Please set down every entry from the listing below, word for word.

* _ENTRIES SUPPLIED_:
⁂

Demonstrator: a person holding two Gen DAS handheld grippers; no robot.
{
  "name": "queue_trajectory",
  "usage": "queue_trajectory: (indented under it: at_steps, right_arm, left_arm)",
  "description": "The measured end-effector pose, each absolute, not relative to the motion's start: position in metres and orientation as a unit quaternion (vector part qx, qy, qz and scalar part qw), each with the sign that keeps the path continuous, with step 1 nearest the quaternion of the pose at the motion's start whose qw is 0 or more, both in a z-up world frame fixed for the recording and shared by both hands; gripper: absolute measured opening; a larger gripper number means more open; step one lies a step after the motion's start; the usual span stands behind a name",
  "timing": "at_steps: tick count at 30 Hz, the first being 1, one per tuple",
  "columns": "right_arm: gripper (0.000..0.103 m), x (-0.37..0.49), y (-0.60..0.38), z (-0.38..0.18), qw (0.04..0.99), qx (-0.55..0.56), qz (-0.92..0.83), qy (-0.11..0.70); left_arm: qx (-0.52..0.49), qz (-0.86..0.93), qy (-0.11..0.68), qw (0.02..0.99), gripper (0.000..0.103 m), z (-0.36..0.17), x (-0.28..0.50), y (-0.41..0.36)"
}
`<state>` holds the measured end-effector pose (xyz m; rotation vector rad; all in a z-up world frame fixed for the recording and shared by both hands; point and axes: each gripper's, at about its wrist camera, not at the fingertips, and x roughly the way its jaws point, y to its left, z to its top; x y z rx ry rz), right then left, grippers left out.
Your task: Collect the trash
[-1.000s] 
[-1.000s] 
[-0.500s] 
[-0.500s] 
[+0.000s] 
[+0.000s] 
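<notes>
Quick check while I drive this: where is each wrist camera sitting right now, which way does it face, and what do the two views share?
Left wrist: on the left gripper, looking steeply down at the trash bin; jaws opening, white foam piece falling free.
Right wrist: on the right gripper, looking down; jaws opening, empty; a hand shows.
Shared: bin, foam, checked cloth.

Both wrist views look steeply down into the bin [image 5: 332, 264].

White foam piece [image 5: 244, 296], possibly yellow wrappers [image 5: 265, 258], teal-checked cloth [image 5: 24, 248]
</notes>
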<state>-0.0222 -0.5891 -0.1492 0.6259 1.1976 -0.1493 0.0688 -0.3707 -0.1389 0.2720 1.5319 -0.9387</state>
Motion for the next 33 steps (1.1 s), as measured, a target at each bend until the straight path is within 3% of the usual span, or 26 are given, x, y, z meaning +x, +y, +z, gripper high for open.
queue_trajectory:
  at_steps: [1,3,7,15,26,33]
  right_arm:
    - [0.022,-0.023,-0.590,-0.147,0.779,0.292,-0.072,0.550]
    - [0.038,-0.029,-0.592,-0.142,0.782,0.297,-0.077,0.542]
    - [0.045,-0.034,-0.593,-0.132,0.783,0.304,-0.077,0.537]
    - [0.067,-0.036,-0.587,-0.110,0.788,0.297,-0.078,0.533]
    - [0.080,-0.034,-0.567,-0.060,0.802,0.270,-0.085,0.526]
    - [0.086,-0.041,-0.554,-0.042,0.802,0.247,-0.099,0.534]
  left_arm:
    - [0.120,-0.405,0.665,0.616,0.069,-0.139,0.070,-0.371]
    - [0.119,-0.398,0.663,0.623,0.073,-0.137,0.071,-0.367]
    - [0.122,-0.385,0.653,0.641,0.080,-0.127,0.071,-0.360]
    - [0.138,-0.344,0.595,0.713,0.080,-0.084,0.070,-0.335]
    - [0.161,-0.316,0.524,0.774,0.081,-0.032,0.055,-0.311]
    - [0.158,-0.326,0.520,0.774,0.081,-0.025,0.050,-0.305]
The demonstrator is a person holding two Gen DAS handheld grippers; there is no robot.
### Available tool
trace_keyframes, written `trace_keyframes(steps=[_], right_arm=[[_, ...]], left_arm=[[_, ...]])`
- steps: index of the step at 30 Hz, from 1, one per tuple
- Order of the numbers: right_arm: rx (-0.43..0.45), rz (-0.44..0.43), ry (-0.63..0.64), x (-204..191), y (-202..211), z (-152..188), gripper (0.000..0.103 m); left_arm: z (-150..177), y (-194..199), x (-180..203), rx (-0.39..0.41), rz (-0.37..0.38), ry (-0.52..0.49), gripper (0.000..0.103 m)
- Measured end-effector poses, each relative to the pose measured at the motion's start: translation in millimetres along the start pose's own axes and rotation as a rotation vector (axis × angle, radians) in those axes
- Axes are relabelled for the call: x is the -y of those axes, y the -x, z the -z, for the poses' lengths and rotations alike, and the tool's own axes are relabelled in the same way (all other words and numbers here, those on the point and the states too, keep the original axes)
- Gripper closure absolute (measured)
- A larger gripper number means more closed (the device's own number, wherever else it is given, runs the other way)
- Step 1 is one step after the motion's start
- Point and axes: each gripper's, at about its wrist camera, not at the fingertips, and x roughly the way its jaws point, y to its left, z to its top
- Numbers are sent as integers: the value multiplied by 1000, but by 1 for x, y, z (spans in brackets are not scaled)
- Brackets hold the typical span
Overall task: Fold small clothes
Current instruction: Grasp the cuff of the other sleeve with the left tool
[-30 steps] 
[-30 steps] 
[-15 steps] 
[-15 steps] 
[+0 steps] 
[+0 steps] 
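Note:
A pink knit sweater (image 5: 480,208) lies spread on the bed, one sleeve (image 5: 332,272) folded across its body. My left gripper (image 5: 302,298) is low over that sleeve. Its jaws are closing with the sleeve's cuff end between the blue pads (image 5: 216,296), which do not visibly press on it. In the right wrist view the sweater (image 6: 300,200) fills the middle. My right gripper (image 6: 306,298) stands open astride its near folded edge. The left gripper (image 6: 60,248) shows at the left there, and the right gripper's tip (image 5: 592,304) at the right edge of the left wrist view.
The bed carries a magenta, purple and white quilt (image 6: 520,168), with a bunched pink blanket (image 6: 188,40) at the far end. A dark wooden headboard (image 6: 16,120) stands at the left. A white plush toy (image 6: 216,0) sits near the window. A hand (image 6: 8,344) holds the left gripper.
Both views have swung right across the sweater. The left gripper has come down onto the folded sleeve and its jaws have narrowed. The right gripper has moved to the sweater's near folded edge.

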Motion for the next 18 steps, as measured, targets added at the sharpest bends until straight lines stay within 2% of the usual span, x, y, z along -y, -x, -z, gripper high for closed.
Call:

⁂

* _ANSWER BOX_:
Demonstrator: a person holding two Gen DAS handheld grippers; no robot.
{
  "name": "queue_trajectory",
  "usage": "queue_trajectory: (indented under it: at_steps, right_arm, left_arm)",
  "description": "The measured end-effector pose, each absolute, not relative to the motion's start: position in metres and orientation as a unit quaternion (vector part qx, qy, qz and scalar part qw), each with the sign that keeps the path continuous, with step 1 nearest the quaternion of the pose at the motion's start whose qw is 0 or more, both in a z-up world frame fixed for the recording and shared by both hands; gripper: absolute measured opening; a larger gripper number means more open; step one lies a step after the motion's start; the usual span stands behind a name",
  "timing": "at_steps: tick count at 30 Hz, the first being 1, one per tuple",
  "columns": "right_arm: gripper (0.000..0.103 m), x (-0.37..0.49), y (-0.60..0.38), z (-0.38..0.18), qw (0.04..0.99), qx (-0.55..0.56), qz (-0.92..0.83), qy (-0.11..0.70); left_arm: qx (-0.52..0.49), qz (-0.86..0.93), qy (-0.11..0.68), qw (0.02..0.99), gripper (0.000..0.103 m), z (-0.36..0.17), x (-0.28..0.50), y (-0.41..0.36)"
}
`<state>` holds the measured end-effector pose (xyz m; rotation vector rad; all in a z-up world frame fixed for the recording and shared by both hands; point and axes: each gripper's, at about its wrist camera, not at the fingertips, and x roughly the way its jaws point, y to its left, z to its top; x y z rx ry rz), right then left, grippers left out.
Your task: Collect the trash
[-1.000s] 
[-1.000s] 
[-0.500s] 
[-0.500s] 
[+0.000s] 
[+0.000s] 
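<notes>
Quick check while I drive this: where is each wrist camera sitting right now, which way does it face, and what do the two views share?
Left wrist: on the left gripper, looking steeply down at the trash bin; jaws opening, white foam piece falling free.
Right wrist: on the right gripper, looking down; jaws opening, empty; a hand shows.
Shared: bin, foam, checked cloth.

Both wrist views look steeply down into the bin [image 5: 332, 264].

White foam piece [image 5: 244, 296], possibly yellow wrappers [image 5: 265, 258], teal-checked cloth [image 5: 24, 248]
</notes>
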<state>-0.0222 -0.5891 -0.1492 0.6259 1.1976 -0.1493 0.0688 -0.3707 -0.1389 0.2720 1.5319 -0.9387</state>
Motion for the next 33 steps (1.1 s), as measured, a target at each bend until the straight path is within 3% of the usual span, or 26 are given, x, y, z meaning +x, +y, +z, gripper high for open.
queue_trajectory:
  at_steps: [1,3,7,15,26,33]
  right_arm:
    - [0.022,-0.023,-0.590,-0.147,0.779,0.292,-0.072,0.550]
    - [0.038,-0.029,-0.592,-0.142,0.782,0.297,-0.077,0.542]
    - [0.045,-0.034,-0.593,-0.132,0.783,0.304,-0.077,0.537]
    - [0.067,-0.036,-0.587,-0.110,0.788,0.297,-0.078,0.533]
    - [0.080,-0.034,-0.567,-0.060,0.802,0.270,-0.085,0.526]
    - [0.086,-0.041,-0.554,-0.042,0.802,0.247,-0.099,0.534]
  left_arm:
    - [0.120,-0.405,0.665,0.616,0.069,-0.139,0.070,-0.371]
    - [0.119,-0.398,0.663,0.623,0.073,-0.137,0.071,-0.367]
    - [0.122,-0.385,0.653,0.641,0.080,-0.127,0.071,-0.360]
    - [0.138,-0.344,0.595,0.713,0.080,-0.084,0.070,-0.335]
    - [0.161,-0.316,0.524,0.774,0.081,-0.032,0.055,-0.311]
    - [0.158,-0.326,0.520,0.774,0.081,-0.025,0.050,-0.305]
The demonstrator is a person holding two Gen DAS handheld grippers; there is no robot.
### Available tool
trace_keyframes, written `trace_keyframes(steps=[_], right_arm=[[_, ...]], left_arm=[[_, ...]])`
- steps: index of the step at 30 Hz, from 1, one per tuple
- Order of the numbers: right_arm: rx (-0.43..0.45), rz (-0.44..0.43), ry (-0.63..0.64), x (-204..191), y (-202..211), z (-152..188), gripper (0.000..0.103 m); left_arm: z (-150..177), y (-194..199), x (-180..203), rx (-0.39..0.41), rz (-0.37..0.38), ry (-0.52..0.49), gripper (0.000..0.103 m)
- Measured end-effector poses, each relative to the pose measured at the motion's start: translation in millimetres along the start pose's own axes and rotation as a rotation vector (axis × angle, radians) in those axes
- Axes are relabelled for the call: x is the -y of those axes, y the -x, z the -z, for the poses' lengths and rotations alike, and the tool's own axes are relabelled in the same way (all other words and numbers here, those on the point and the states too, keep the original axes)
- Gripper closure absolute (measured)
- A larger gripper number means more closed (the device's own number, wherever else it is given, runs the other way)
- Step 1 is one step after the motion's start
- Point and axes: each gripper's, at about its wrist camera, not at the fingertips, and x roughly the way its jaws point, y to its left, z to its top
- Numbers are sent as integers: the value multiplied by 1000, but by 1 for x, y, z (spans in brackets are not scaled)
- Brackets hold the typical span
Overall task: Fold small clothes
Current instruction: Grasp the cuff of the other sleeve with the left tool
[-30 steps] 
[-30 steps] 
[-15 steps] 
[-15 steps] 
[+0 steps] 
[+0 steps] 
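Note:
A pink knit sweater (image 5: 480,208) lies spread on the bed, one sleeve (image 5: 332,272) folded across its body. My left gripper (image 5: 302,298) is low over that sleeve. Its jaws are closing with the sleeve's cuff end between the blue pads (image 5: 216,296), which do not visibly press on it. In the right wrist view the sweater (image 6: 300,200) fills the middle. My right gripper (image 6: 306,298) stands open astride its near folded edge. The left gripper (image 6: 60,248) shows at the left there, and the right gripper's tip (image 5: 592,304) at the right edge of the left wrist view.
The bed carries a magenta, purple and white quilt (image 6: 520,168), with a bunched pink blanket (image 6: 188,40) at the far end. A dark wooden headboard (image 6: 16,120) stands at the left. A white plush toy (image 6: 216,0) sits near the window. A hand (image 6: 8,344) holds the left gripper.
Both views have swung right across the sweater. The left gripper has come down onto the folded sleeve and its jaws have narrowed. The right gripper has moved to the sweater's near folded edge.
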
Motion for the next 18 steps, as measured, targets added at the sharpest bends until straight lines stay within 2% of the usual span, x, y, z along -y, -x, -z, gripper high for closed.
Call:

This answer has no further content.